Google has been under fire after it was revealed the company was secretly downloading an auto listener onto every computer that had Google Chrome installed. The software Chrome downloaded would capture and send back audio data to Google, meaning that when you are running Chrome, Google has the ability to potentially eavesdrop on your conversations or pick up on nearby sound.
The issue came to light through Rich Falkvinge, the founder of the original pirate party, who said Google is installing this software onto everyone’s computer without permission. According to Falkvinge, evidence suggesting Google may have downloaded an audio software capture tool had arisen when a bug report came out with users getting error notifications that the microphone and audio capture settings were being activated by default.
Falkvinge stresses how he believes Google intentionally installed the software on computers running Chrome, which automatically switches the microphone setting “On” by default, enabling Google to listen in on conversations. He believes that Google has silently installed black box code into the open-source Chromium browser which the closed-source Google Chrome is built off, meaning the browser comes with pre-compiled code were unable of verifying.
Chrome’s extension in question is “Chrome Hotword,” an extension responsible for activated Google’s signature “OK Google” functionality.
‘Ok Google’ is a feature that has enabled millions to search throughout Google via their voice, but the feature can also allow Google to eavesdrop on conversations made by end users.
Falkvinge says the black box code enables a feature that can activate search functions through the browser when you speak “OK Google,” however the listener is always active.
“Your computer has been stealth configured to send what was being said in your room to somebody else, to a private company in another country, without your consent or knowledge,” Falkvinge said.
Falkvinge said Google’s voice command feature could capture audio which is then examined by Google’s servers, not your computer.
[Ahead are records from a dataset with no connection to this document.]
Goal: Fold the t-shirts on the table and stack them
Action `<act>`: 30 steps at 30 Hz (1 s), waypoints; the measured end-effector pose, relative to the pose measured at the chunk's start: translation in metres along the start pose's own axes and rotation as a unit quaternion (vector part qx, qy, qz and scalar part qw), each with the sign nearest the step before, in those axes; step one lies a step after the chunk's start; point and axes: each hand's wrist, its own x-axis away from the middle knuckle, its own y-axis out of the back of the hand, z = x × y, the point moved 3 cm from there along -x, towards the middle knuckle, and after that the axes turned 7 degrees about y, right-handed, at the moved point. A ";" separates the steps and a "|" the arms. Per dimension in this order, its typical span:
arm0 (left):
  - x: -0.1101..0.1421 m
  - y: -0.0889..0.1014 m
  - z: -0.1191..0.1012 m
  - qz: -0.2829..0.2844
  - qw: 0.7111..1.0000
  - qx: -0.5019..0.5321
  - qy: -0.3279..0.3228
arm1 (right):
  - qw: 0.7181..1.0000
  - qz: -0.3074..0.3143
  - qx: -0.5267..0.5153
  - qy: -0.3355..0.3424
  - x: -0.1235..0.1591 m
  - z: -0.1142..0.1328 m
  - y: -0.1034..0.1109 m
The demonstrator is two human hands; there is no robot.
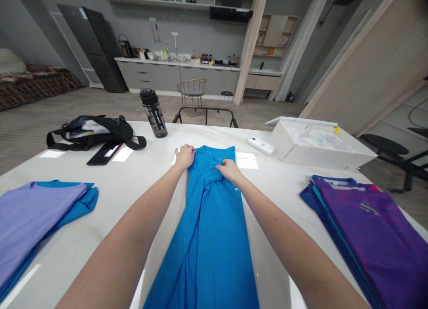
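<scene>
The left hand point(185, 157), near the centre of the frame, grasps the far left corner of a blue garment point(220, 228), fingertips bent over its edge. The right hand point(230, 171), a little lower and to the right, pinches a fold of the same cloth between thumb and fingers. The garment lies lengthwise down the middle of the frame, from just above centre to the bottom edge, with a long loose fold along its left half and small white lettering partly hidden by the right wrist. It looks light, soft and limp, perhaps a smooth, slightly slippery knit; it should not break, but would probably crease or slide if pulled from one point. The far corners and the edges of the folded layers seem the best places to take hold, using both hands so the layers stay together. Around it spreads a pale, glossy worktop point(120, 184). Right of the hands lie a white handheld device point(261, 146) and a white box point(321, 155); at lower right, a stack topped by a purple shirt point(374, 228). Left of centre stands a dark bottle point(154, 115), then a black bag point(96, 133); at lower left, a lilac shirt point(43, 211) over blue cloth point(88, 199)
</scene>
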 end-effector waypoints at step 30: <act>0.240 0.062 -0.037 0.019 0.996 -0.057 -0.071 | 0.989 0.008 0.069 0.133 0.125 0.038 -0.012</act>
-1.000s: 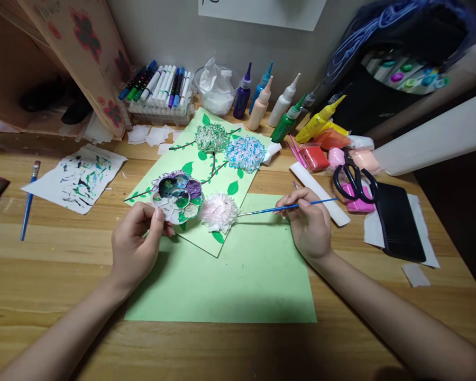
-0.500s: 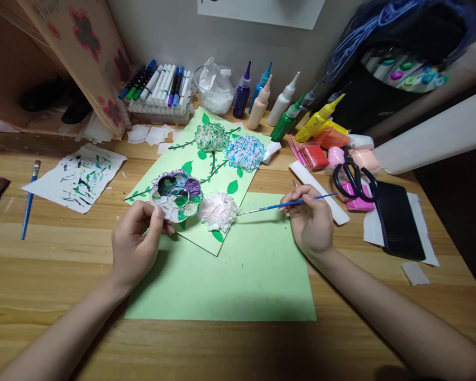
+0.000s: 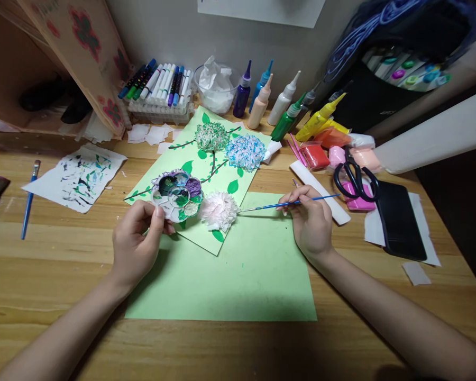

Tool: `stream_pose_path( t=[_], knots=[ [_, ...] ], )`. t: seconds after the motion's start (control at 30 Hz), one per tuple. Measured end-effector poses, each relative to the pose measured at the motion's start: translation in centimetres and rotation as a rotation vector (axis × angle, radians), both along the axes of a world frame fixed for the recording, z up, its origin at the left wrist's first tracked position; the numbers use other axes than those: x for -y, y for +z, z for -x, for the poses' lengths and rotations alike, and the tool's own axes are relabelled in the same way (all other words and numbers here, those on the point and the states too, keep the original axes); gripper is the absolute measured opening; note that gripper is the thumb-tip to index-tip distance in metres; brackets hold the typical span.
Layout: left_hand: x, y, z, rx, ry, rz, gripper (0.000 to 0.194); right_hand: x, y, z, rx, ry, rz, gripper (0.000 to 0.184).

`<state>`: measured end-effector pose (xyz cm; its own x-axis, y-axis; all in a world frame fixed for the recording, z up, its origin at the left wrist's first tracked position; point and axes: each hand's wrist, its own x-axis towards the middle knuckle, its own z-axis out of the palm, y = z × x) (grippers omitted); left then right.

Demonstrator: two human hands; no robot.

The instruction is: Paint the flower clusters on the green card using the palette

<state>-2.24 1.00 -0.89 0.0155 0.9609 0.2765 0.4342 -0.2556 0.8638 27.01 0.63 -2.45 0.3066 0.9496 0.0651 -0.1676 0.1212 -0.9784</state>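
My left hand (image 3: pixel 140 235) grips the lower left rim of a flower-shaped paint palette (image 3: pixel 170 203), whose wells hold dark, green, purple and pale paint. In my right hand (image 3: pixel 309 217) is a thin blue paintbrush (image 3: pixel 273 205), its tip pointing left at the right edge of a pale pink paper flower (image 3: pixel 219 210); whether it touches cannot be made out. That flower sits on a light green card (image 3: pixel 174 159) painted with branches and leaves. Farther up the card are a green-tipped flower (image 3: pixel 211 136) and a blue-tipped one (image 3: pixel 245 152). A larger green sheet (image 3: pixel 238 286) lies beneath.
Paint bottles (image 3: pixel 283 100), a tissue tub (image 3: pixel 215 87) and markers (image 3: pixel 162 82) line the back. Right are scissors (image 3: pixel 355 180), clay packets (image 3: pixel 315 156) and a black phone-like slab (image 3: pixel 402 222). Left lie a paint-smeared paper (image 3: pixel 83 180) and another brush (image 3: pixel 29 206).
The brush in my right hand has shifted very slightly, its tip staying near the pale flower's right edge. My left hand and the palette are almost unmoved.
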Motion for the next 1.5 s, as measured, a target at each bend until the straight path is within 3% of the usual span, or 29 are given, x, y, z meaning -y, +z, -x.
stream_pose_path(
  t=[0.73,1.1,1.5],
  knots=[
    [-0.03,0.14,0.07,-0.002,0.012,0.008,0.02,-0.19,-0.13,-0.19,0.019,-0.115,-0.008,0.015],
    [0.03,0.36,-0.08,-0.007,0.005,-0.01,0.019,0.11,0.29,0.2,0.016,-0.029,-0.006,0.014],
    [-0.03,0.31,-0.06,-0.002,0.015,-0.006,0.019,-0.06,0.29,0.1,0.0,-0.099,-0.054,0.015]
  ],
)
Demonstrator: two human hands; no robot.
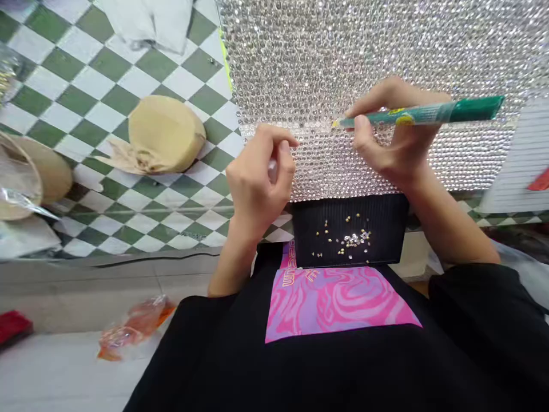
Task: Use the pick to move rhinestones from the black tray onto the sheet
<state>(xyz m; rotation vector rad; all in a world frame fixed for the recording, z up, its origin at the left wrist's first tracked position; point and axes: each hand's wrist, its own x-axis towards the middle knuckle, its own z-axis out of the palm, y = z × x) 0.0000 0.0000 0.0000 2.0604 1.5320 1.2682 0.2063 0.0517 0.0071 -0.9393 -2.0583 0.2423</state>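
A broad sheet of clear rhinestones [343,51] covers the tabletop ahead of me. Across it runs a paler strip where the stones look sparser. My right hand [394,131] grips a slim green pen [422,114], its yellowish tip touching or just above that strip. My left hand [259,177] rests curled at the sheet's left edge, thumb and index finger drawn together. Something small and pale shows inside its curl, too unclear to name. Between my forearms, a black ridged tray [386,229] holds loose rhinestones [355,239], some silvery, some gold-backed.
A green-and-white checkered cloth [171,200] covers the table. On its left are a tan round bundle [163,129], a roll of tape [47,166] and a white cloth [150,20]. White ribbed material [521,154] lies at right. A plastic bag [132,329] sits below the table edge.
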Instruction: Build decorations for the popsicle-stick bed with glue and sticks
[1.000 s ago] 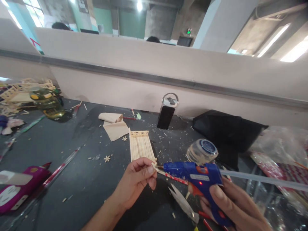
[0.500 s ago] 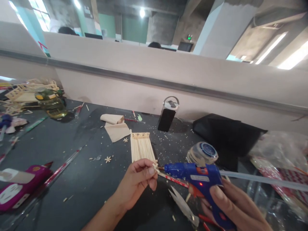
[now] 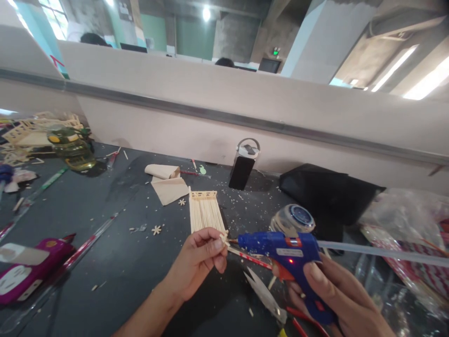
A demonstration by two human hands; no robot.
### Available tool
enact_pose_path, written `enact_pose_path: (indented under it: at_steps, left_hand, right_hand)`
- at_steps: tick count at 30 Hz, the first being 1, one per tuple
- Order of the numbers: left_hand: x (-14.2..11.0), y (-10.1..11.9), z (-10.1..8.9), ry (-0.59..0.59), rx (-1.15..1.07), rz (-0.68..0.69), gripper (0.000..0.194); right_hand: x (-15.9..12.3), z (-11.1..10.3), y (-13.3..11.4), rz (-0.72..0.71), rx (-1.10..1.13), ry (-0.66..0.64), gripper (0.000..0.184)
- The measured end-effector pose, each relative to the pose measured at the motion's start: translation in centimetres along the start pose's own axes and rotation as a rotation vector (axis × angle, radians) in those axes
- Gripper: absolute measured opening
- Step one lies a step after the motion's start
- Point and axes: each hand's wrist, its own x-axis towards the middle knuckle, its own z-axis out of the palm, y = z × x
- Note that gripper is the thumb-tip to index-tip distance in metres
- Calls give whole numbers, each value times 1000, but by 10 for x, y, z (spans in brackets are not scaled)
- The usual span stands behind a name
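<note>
Between thumb and fingertips, my left hand [image 3: 201, 260] pinches a small star-shaped wooden piece [image 3: 224, 237]. My right hand [image 3: 336, 290] is wrapped round the handle of a blue hot glue gun [image 3: 291, 252], its red light lit and a clear glue stick [image 3: 379, 252] sticking out of the back. The gun's nozzle points left, at or just beside the star piece; I cannot tell whether they touch. Just behind my left hand lies a flat panel of wooden sticks [image 3: 206, 213] with a small latticed rail at its far end. Two more wooden stars [image 3: 156, 230] lie to its left.
Scissors [image 3: 264, 297] and red-handled pliers [image 3: 303, 323] lie beneath the glue gun. Behind it stand a clear jar [image 3: 294, 219] and a black speaker-like box with a handle [image 3: 243, 166]. A purple power strip [image 3: 35, 269] is at left, and a bottle [image 3: 72, 150] stands farther back.
The view has shifted slightly. Both hands stay close together, with the star piece still pinched and the glue gun's nozzle still next to it.
</note>
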Motion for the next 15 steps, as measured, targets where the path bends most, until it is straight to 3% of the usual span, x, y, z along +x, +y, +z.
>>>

This means Google Chrome would have the ability to consistently stream live audio feeds from wherever the computer is located. All of the data transactions would occur without the end users knowledge.
Following recent accusations, Google stood up trying to defend themselves saying the “OK Google” feature is an extension you choose to opt-in.
“First and foremost, while we do download the hotword module on startup, we do not activate it unless you opt into hotwording,” a Google team member said in their development forums. “If you go into ‘chrome://settings,’ you will see a checkbox ‘Enable ‘Ok Google’ to start a voice search. This should be unchecked by default, and if you do not check it, the hotword module will not be started.”
Google further argued how Chrome is not open source and if any open source distributors, such as Debian, have issues with it, they must disable the modules themselves.
However, after the amass of complaints how Google Chrome automatically installed Chrome Hotword without an opt-out feature, Debian mitigated the issue by disabling the extension by default in their latest distribution of Chrome.
Google has allegedly offered up a way to solve the problem and opt-out of their program, but given the fact that the program was secretly installed without users’ knowledge, most affected may never know their computers are wire-tapped grounds.
Falkvinge made a fair counterargument during his findings, stating it’s possible that data recorded is not sent to Google til the voice command was enabled. A reader told Falkvinge that while monitoring outgoing traffic, they ware able to identify the audio listener is not sending everything you say to Google Chrome from your computer.
It was made clear that Falkvinge laid immense stress on the fact that Google downloaded black box code to your computer without consent or knowledge, enabling your microphone, allowing them to listen in on any conversation.